McIntyre has written thousands of articles for 24/7 Wall St. He is an expert on corporate finance, the automotive industry, media companies and international finance. He has edited articles on national demographics, sports, personal income and travel.

His work has been quoted or mentioned in The New York Times, The Wall Street Journal, Los Angeles Times, The Washington Post, NBC News, Time, The New Yorker, HuffPost USA Today, Business Insider, Yahoo, AOL, MarketWatch, The Atlantic, Bloomberg, New York Post, Chicago Tribune, Forbes, The Guardian and many other major publications. McIntyre has been a guest on CNBC, the BBC and television and radio stations across the country.
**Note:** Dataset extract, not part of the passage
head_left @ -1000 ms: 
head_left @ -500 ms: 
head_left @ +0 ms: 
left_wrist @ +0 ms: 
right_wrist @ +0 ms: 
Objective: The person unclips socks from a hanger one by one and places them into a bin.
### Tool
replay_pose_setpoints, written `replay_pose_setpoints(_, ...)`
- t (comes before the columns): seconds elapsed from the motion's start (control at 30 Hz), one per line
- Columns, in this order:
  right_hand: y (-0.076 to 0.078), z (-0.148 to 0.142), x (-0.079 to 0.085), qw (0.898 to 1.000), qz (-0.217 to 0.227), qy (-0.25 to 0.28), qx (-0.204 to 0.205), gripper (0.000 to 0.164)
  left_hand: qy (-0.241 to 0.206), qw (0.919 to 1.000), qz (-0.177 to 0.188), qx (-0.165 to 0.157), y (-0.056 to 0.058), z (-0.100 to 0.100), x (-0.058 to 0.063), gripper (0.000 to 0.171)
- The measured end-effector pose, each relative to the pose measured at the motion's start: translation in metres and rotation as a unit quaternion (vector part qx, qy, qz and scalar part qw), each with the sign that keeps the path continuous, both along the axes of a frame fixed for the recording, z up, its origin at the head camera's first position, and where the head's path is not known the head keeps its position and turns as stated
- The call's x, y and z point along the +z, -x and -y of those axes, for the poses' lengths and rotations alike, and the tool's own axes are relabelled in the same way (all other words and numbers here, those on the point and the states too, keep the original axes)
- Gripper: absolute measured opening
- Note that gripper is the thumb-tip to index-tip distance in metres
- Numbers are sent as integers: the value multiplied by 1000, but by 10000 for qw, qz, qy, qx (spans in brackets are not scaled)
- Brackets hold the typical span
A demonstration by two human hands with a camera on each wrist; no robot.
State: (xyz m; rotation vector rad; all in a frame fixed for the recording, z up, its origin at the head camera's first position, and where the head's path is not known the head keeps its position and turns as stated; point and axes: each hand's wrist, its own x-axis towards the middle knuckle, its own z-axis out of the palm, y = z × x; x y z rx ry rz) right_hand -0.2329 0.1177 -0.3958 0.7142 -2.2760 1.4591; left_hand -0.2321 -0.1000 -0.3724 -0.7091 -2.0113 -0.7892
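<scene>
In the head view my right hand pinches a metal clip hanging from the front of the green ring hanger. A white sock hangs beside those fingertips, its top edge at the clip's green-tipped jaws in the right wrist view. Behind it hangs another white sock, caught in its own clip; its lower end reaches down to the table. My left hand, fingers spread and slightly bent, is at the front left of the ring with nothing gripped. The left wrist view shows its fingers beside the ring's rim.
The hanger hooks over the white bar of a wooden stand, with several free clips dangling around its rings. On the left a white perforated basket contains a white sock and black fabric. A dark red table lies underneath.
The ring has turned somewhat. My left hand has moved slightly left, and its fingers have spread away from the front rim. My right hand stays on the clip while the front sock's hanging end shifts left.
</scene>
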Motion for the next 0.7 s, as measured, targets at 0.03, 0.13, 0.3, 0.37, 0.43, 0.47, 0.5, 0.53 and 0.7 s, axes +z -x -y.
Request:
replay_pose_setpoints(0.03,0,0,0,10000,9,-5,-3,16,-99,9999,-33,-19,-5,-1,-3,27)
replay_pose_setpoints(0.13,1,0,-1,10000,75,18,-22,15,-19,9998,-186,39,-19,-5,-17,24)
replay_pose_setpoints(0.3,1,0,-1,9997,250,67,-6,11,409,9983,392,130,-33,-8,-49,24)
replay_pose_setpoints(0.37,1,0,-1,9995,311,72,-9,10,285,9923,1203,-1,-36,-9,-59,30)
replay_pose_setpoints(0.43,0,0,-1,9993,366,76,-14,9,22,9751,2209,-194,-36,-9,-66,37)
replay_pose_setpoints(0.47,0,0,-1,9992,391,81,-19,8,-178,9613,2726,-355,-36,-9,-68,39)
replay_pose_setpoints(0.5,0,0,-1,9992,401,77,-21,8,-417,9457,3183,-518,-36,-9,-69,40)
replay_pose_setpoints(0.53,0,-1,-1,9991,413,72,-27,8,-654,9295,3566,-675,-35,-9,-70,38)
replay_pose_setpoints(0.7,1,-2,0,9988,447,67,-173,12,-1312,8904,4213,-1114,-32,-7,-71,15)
A magna cum laude graduate of Harvard College, McIntyre also was president of The Harvard Advocate. Founded in 1866, the Advocate is the oldest college publication in the United States.

TheStreet.com, Comps.com and Edgar Online are some of the public companies for which McIntyre served on the board of directors. He was a Vicinity Corporation board member when the company was sold to Microsoft in 2002. He served on the audit committees of some of these companies.

McIntyre has been the CEO of FutureSource, a provider of trading terminals and news to commodities and futures traders. He was president of Switchboard, the online phone directory company. He served as chairman and CEO of On2 Technologies, the video compression company that provided video compression software for Adobe’s Flash. Google bought On2 in 2009.